Para os dois, a feira proporciona uma oportunidade de ganhar dinheiro com o que produzem. Atualmente, Pedro coloca à venda grande parte das telas que faz em seu ateliê com as técnicas de colagem e stencil, tornou-se sua fonte de renda. Para Valtinho, a arte não é fonte primária de renda e o artista considera mais um hobby. Apesar do amor pela street art , Valter diz que nunca pensou em fazer carreira com o grafite, por não haver “valorização da arte”. “Gasto, em média, R$150 por desenho que faço, e não cobro nada. Faço por paixão”, diz.

Além da Feira do Beco, as palestras em escolas e instituições de ensino, lazer e cultura, são formas que os artistas encontram para espalharem a arte e seus conhecimentos. “Nos últimos anos fui em, mais ou menos, seis colégios dar palestras. É muito legal ver o pessoal se divertindo com os sprays.” comenta Valtinho, que finaliza dizendo que, há não muito tempo, foi convidado para palestrar em uma universidade na cidade de Sorocaba.

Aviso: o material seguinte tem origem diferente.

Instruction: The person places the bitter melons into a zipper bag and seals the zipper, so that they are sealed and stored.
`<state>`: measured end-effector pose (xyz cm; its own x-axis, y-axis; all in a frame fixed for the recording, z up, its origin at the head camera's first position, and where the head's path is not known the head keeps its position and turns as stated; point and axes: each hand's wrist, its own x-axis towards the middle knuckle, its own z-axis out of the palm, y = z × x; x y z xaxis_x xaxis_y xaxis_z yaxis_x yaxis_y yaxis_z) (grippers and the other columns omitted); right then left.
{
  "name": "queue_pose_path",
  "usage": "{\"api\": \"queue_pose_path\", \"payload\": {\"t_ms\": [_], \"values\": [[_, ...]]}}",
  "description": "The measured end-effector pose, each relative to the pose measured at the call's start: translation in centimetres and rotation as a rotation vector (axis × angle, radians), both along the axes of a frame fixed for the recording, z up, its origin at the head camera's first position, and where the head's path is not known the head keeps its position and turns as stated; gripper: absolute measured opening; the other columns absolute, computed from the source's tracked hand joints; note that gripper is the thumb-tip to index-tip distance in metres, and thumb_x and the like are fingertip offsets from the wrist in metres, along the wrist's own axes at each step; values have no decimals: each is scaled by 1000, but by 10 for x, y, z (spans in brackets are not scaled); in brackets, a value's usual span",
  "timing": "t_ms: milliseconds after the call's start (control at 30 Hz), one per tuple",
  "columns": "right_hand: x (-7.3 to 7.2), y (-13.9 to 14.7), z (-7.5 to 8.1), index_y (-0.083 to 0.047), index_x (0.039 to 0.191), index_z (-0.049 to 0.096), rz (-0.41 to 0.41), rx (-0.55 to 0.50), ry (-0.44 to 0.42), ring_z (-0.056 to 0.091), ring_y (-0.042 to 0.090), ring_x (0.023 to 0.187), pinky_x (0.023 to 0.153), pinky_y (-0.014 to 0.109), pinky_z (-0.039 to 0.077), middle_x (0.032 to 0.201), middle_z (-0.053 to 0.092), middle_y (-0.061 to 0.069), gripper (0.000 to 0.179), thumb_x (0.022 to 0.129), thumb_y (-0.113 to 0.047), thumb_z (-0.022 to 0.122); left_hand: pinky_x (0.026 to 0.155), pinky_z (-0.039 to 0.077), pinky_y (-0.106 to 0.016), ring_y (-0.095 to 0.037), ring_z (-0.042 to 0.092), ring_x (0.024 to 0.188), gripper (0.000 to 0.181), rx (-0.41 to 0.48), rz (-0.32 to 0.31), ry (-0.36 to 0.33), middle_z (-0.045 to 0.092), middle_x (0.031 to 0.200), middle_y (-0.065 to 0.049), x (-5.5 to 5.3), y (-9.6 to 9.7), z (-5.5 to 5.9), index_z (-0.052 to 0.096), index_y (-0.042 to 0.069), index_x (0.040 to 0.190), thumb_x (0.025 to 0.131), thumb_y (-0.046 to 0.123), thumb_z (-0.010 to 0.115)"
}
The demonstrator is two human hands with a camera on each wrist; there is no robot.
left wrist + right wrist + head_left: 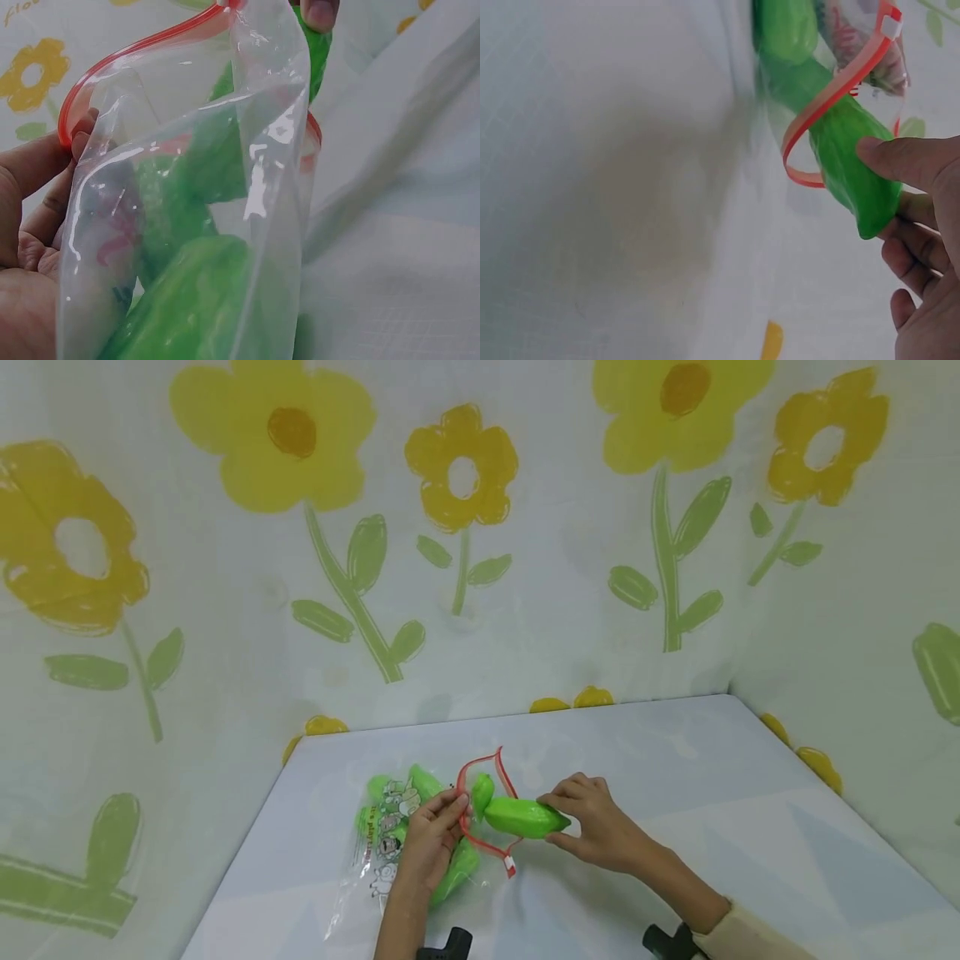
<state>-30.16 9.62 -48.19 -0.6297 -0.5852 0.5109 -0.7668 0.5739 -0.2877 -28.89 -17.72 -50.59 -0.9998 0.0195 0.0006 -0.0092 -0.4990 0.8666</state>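
Note:
A clear zip bag (pixel 381 843) with a red zip edge (pixel 142 41) and printed cartoon animals lies on the table, its mouth spread apart. My left hand (pixel 431 839) pinches the red edge between thumb and fingers, beside the opening. With thumb and fingertips, my right hand (pixel 596 818) grips the pointed end of a glossy green tapered piece (pixel 525 818), perhaps a toy vegetable. That piece passes through the red-rimmed mouth, as the right wrist view shows. Several similar green pieces (pixel 187 307) sit inside the bag, partly hidden by glare and print.
A white table (pixel 675 760) with pale blue shapes bears the bag. Flower-printed sheets (pixel 540 610) stand behind it and along both sides. Dark wrist-mounted devices (pixel 447 943) show at the bottom edge of the head view.

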Motion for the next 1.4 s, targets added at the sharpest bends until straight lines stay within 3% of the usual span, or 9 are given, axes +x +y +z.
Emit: {"api": "queue_pose_path", "payload": {"t_ms": [333, 633, 1133, 1400], "values": [[-3, -10, -5, -14, 116, 72, -12, 14, -51, 47, 10, 99, 85, 42, 35, 101, 60, -8, 44, 77, -22, 89, 70, 54, -23, -13, 64, 79, 14, 1, -31, 22, 66, 94, -8, 5, -3, -7, 66, -1, 106, 95, 9, 69], [-10, -19, -2, -13, 116, 72, 17, -19, -4, 48, 11, 99, 84, 41, 34, 102, 61, -7, 45, 76, -23, 89, 69, 54, -22, -12, 65, 78, 11, 30, -26, 40, 66, 91, -6, 2, -4, -6, 66, 1, 104, 96, 8, 67], [-15, -28, -10, -13, 117, 72, -16, -120, -33, 49, 11, 99, 84, 40, 33, 102, 62, -8, 47, 74, -21, 90, 66, 53, -22, -12, 64, 76, 13, 13, -38, 30, 67, 89, -5, 1, -3, -3, 67, 2, 104, 96, 12, 69], [-14, -32, -9, -9, 119, 72, -27, -190, -35, 51, 15, 102, 85, 42, 33, 107, 65, -3, 51, 72, -18, 91, 68, 54, -22, -12, 65, 78, 17, 20, -49, 26, 67, 92, -6, 1, -2, -1, 67, 1, 106, 94, 13, 71]]}}
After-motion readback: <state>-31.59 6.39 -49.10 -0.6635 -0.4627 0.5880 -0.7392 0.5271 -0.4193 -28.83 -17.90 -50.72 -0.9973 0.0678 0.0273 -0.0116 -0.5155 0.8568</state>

Na forma de Lei de incentivo à cultura, promovida pela prefeitura de Sorocaba, oportunidades de expor projetos chegaram ao artista Discórdia. Pedro diz que essas ações são importantes, mas ainda faltam mais estímulos do poder público. “ Já participei de uma oficina da prefeitura, chamava “Projeto aerosol”. A ideia era legal, mas não senti que podia me expressar da forma que queria. As aulas eram de arte, mas não de grafite, tudo muito engessado”.
Para Caboatan, o pouco investimento se deve, também, ao conservadorismo extremo na cidade e ao preconceito com a arte de rua. Além disso, outras intolerâncias são enfrentadas pelos artistas. Para os dois, as abordagens policiais são desanimadoras, e causam medo. “Em uma abordagem, há alguns anos, os policiais levaram todos os meus objetos de trabalho e uma coleção de lambe-lambes que eu guardava há anos. Tinham vários que eram de outros países, tinha um valor sentimental enorme, foi bem ruim”, relata Pedro. Para Valtinho, as abordagens nunca foram violentas, mas causam medo. “Eu tenho família, filhos, não quero “rodar” por bobeira, eles precisam de mim. Por isso não fico me arriscando e não picho em locais privados.”
Seja nos muros, em prédios abandonados ou nos viadutos e pontes da cidade, essas duas figuras imponentes se fazem presentes diariamente no cotidiano do cidadão sorocabano. Em comum, além do amor pelo grafite, pela pichação e pela arte urbana, histórias que vão além das assinaturas e desenhos.